== Exercise ==
Give the data below again exactly as written, without its pictures.

(Collected data begins)

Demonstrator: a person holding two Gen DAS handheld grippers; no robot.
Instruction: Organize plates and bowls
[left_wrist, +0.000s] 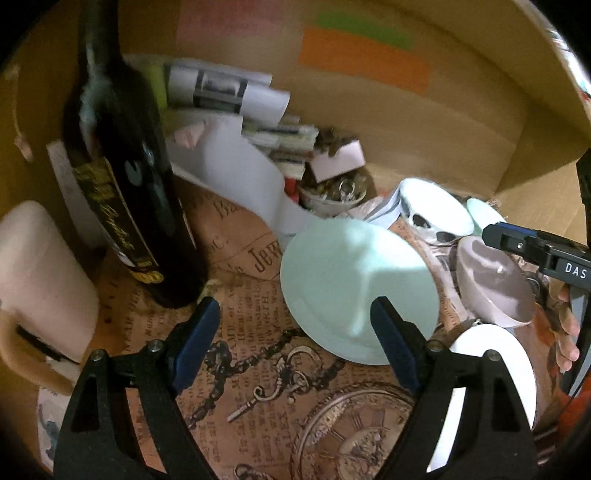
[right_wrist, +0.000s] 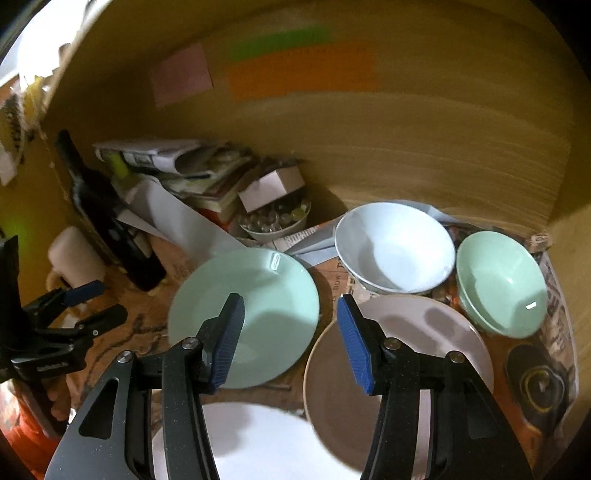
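We read white letters "DAS" on black body of right tongs (left_wrist: 495, 236), at right edge of left wrist view. Printed paper liner (left_wrist: 258, 369) under dishes carries old-newspaper type: we make out large "Jew…", cut off by mint plate (left_wrist: 354, 284); smaller columns too blurred for us. Dark bottle (left_wrist: 136, 206) has gold script label, illegible to us. Right wrist view: nothing we can read with confidence.

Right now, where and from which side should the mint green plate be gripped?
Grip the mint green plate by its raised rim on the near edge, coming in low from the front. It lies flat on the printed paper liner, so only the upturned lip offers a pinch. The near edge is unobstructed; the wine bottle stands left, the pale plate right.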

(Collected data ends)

== Output of the task ==
Demonstrator: a person holding two Gen DAS handheld grippers; no robot.
Instruction: Organize plates and bowls
[left_wrist, +0.000s] 
[right_wrist, +0.000s] 
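We read white letters "DAS" on black body of right tongs (left_wrist: 495, 236), at right edge of left wrist view. Printed paper liner (left_wrist: 258, 369) under dishes carries old-newspaper type: we make out large "Jew…", cut off by mint plate (left_wrist: 354, 284); smaller columns too blurred for us. Dark bottle (left_wrist: 136, 206) has gold script label, illegible to us. Right wrist view: nothing we can read with confidence.

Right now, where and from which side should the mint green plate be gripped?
Grip the mint green plate by its raised rim on the near edge, coming in low from the front. It lies flat on the printed paper liner, so only the upturned lip offers a pinch. The near edge is unobstructed; the wine bottle stands left, the pale plate right.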

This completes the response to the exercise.